Europe, Beware of Islamist Backlash
European countries with sizeable Muslim populations would do well to be cautious in the face of an Islamist backlash
It should by now be clear that we are facing a mood and a movement far transcending the level of issues and policies and the governments that pursue them. This is no less than a clash of civilizations—the perhaps irrational but surely historic reaction of an ancient rival against our Judeo-Christian heritage, our secular present, and the worldwide expansion of both.
Bernard Lewis: ‘The Roots of Muslim Rage’ (1990).
Whenever there are sectarian problems in Africa, the Middle East or Europe, Islamism is more often than not the root cause. The recent insurgency in Mali is simply the latest episode, and as Islamist rage spreads across regional fault lines in Africa and the Middle East, the battle between the West and Islamism is clearly intensifying.

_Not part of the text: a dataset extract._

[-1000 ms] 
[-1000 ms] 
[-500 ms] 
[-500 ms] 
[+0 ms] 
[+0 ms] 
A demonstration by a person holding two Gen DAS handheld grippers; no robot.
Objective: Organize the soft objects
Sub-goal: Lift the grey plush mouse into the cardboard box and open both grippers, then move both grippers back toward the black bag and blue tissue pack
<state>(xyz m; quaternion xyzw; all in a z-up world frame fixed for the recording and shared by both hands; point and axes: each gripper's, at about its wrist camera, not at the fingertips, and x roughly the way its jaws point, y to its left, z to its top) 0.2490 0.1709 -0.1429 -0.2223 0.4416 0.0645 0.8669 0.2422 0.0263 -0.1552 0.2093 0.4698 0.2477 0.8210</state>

In 2010, this conflict was described by the former British Prime Minister Tony Blair as an ideological war against the cultural and religious equivalent of revolutionary communism. He believed this conflict would play out as a ‘generational-long struggle’, a view recently echoed by the current British Prime Minister, David Cameron.
It has long been assumed if the Israel-Palestine conflict was resolved, political Islam across the globe would quieten down, and we would co-exist peacefully. I have even recently heard this same spiel from the mouth of a senior British UN Representative.
This notion - that creating a Palestinian utopia would quell the rage boiling beneath the surface of so many Islamic communities worldwide - is idle, ignorant and absurd.